■ **Exercise requirements**: Up through the line that contains "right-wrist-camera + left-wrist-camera", retype the entries exactly, beginning at the very first line.

-------

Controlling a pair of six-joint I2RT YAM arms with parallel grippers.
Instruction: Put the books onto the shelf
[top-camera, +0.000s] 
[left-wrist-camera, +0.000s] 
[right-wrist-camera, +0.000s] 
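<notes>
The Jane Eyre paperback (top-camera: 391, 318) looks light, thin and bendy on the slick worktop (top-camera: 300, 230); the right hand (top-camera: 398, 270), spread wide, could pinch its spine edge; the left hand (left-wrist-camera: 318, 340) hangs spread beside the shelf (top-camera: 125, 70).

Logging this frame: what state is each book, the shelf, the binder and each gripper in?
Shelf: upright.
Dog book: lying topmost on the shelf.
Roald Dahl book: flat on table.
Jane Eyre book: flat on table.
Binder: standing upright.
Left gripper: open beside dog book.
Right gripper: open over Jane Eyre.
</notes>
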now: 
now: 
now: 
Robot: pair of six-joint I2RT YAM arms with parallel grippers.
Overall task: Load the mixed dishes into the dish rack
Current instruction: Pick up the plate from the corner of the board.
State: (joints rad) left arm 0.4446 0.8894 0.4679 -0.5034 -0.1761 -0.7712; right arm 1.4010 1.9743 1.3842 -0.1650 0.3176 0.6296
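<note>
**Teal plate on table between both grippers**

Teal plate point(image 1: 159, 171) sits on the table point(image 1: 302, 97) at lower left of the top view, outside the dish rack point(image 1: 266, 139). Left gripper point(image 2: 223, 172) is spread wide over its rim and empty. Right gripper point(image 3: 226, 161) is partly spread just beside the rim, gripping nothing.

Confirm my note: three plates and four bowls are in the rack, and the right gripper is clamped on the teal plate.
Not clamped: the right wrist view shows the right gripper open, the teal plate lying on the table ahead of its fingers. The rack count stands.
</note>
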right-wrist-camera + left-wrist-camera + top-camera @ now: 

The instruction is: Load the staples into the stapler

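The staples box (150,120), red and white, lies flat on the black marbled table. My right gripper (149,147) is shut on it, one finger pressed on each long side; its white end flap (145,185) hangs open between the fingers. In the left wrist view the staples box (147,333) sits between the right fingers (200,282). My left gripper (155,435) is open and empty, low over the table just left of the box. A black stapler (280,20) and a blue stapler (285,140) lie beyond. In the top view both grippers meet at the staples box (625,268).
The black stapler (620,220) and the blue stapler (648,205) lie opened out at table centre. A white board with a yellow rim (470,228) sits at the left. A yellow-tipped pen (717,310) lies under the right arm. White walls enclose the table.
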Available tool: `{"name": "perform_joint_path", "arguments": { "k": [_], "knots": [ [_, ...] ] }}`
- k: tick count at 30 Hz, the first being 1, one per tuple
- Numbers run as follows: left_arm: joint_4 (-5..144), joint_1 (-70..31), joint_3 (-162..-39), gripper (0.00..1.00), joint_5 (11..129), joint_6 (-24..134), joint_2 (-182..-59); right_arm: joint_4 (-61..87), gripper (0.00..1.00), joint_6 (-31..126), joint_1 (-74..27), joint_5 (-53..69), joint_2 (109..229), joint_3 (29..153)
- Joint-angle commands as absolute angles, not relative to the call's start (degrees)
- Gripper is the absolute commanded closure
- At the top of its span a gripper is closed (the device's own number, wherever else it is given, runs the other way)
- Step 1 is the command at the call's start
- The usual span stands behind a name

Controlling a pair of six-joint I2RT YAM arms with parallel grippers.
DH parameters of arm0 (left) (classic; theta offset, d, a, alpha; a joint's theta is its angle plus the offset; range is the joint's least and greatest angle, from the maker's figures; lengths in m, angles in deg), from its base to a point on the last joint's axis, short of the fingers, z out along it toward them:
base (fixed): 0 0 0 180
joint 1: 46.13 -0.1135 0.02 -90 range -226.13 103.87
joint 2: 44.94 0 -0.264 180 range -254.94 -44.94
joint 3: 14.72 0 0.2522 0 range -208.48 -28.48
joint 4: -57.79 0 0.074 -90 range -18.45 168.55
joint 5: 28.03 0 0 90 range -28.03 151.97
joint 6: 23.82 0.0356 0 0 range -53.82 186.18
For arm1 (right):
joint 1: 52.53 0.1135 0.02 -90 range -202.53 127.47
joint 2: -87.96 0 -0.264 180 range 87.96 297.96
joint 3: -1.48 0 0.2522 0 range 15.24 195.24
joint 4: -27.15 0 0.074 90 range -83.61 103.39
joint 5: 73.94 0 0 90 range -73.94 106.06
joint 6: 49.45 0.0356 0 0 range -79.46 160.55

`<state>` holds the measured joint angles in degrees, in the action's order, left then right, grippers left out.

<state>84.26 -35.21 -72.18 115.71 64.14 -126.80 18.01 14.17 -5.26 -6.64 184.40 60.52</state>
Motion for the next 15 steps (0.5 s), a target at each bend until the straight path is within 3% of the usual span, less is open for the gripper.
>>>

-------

■ **Task output**:
Controlling a pair of six-joint I2RT YAM arms with parallel grippers.
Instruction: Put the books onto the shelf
[top-camera, +0.000s] 
[left-wrist-camera, +0.000s] 
[right-wrist-camera, +0.000s] 
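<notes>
The Jane Eyre paperback (top-camera: 391, 318) looks light, thin and bendy on the slick worktop (top-camera: 300, 230); the right hand (top-camera: 398, 270), spread wide, could pinch its spine edge; the left hand (left-wrist-camera: 318, 340) hangs spread beside the shelf (top-camera: 125, 70).

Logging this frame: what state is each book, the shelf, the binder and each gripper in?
Shelf: upright.
Dog book: lying topmost on the shelf.
Roald Dahl book: flat on table.
Jane Eyre book: flat on table.
Binder: standing upright.
Left gripper: open beside dog book.
Right gripper: open over Jane Eyre.
</notes>
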now: 
now: 
now: 
Robot: pair of six-joint I2RT YAM arms with parallel grippers.
Overall task: Load the mixed dishes into the dish rack
Current instruction: Pick up the plate from the corner of the board.
State: (joints rad) left arm 0.4446 0.8894 0.4679 -0.5034 -0.1761 -0.7712; right arm 1.4010 1.9743 1.3842 -0.1650 0.3176 0.6296
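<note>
**Teal plate on table between both grippers**

Teal plate point(image 1: 159, 171) sits on the table point(image 1: 302, 97) at lower left of the top view, outside the dish rack point(image 1: 266, 139). Left gripper point(image 2: 223, 172) is spread wide over its rim and empty. Right gripper point(image 3: 226, 161) is partly spread just beside the rim, gripping nothing.

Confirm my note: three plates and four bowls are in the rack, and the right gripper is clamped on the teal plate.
Not clamped: the right wrist view shows the right gripper open, the teal plate lying on the table ahead of its fingers. The rack count stands.
</note>
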right-wrist-camera + left-wrist-camera + top-camera @ now: 

The output is now finished.